◆ Action item:
Find how many lines in the listing below include the word "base". Give that number only.
(Data provided)
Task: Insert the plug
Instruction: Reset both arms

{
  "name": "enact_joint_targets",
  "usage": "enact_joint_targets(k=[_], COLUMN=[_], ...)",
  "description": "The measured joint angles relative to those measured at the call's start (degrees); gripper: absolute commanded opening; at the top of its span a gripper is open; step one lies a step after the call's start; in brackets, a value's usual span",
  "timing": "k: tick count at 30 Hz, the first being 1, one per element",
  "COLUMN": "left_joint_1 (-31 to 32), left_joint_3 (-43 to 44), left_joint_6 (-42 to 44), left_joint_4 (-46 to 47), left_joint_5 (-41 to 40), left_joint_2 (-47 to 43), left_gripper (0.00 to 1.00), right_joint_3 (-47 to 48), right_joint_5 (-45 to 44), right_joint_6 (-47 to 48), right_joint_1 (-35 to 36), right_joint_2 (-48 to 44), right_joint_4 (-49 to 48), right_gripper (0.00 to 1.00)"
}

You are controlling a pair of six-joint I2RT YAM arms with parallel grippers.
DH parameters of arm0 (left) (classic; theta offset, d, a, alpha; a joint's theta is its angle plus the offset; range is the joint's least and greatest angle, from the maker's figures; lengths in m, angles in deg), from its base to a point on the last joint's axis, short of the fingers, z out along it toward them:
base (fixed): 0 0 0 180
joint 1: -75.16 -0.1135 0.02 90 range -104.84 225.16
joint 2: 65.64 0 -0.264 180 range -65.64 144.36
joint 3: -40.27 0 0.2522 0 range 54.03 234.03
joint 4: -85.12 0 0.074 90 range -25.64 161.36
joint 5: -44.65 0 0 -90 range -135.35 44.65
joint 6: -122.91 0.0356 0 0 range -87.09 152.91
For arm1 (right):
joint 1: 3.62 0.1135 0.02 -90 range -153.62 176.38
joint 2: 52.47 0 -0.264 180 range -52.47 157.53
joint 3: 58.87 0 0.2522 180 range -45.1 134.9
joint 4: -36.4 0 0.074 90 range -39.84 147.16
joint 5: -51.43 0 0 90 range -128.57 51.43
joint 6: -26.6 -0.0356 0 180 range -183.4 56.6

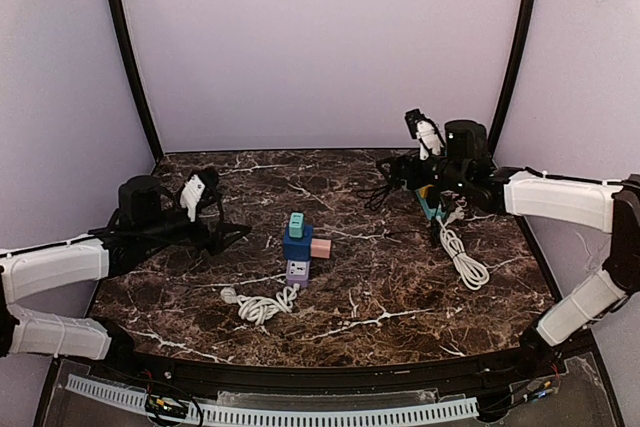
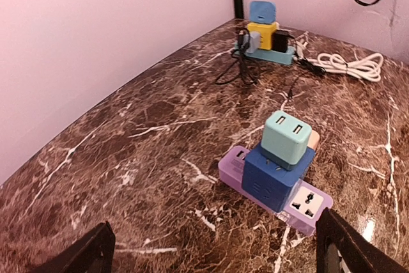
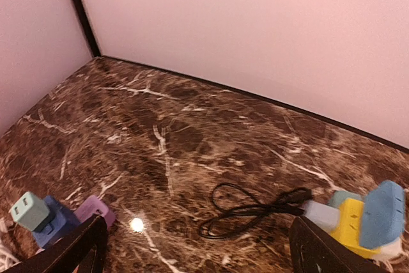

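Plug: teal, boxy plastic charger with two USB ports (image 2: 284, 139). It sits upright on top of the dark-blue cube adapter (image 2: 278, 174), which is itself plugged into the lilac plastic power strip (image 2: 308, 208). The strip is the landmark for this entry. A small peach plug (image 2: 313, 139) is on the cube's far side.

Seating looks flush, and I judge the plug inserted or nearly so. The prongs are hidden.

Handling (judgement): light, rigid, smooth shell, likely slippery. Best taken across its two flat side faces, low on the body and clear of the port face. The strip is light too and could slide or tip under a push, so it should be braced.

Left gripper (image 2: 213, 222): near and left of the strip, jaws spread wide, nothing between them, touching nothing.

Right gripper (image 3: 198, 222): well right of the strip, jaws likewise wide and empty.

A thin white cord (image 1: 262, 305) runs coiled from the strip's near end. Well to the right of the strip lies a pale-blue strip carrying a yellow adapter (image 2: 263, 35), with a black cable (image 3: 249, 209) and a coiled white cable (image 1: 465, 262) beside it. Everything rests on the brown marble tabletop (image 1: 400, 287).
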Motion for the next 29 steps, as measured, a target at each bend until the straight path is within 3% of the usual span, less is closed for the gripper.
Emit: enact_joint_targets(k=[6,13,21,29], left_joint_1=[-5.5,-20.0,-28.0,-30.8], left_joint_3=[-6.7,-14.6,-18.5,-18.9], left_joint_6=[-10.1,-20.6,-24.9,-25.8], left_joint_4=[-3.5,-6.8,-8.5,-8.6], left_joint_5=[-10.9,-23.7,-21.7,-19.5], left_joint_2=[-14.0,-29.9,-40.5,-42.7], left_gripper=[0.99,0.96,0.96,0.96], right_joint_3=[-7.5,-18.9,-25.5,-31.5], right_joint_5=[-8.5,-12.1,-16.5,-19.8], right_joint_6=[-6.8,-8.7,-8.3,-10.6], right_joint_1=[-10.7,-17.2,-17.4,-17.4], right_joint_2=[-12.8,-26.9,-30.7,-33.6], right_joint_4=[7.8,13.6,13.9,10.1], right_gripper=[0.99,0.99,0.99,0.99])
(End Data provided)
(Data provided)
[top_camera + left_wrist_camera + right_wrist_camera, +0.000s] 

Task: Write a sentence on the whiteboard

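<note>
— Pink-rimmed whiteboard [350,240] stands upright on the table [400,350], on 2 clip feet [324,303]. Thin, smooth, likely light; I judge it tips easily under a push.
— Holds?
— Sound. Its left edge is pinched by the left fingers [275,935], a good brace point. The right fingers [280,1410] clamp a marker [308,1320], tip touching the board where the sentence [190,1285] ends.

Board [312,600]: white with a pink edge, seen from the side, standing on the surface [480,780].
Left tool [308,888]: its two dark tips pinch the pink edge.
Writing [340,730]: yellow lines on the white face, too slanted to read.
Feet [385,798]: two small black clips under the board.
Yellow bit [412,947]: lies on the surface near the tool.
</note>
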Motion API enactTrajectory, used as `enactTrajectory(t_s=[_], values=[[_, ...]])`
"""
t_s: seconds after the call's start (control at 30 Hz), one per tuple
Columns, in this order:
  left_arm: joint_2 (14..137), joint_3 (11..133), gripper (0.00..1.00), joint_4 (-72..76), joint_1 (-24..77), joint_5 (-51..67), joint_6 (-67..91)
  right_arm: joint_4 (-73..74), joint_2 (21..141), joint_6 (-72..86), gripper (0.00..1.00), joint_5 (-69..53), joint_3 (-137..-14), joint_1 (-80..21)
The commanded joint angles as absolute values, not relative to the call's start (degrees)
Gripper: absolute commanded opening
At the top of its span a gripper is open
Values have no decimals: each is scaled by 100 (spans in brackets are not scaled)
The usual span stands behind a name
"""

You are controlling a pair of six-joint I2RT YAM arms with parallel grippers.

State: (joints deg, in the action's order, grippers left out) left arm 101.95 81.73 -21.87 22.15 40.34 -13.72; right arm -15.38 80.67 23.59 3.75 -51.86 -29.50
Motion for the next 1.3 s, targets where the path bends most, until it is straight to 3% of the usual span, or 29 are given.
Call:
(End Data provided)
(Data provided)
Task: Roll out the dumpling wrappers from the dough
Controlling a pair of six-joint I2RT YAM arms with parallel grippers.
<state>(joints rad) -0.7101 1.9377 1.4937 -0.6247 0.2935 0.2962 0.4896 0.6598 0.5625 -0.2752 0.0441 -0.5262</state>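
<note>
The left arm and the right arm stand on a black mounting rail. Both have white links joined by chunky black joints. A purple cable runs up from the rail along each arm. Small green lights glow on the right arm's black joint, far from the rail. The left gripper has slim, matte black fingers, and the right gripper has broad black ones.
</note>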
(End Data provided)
◆ Exercise solution:
2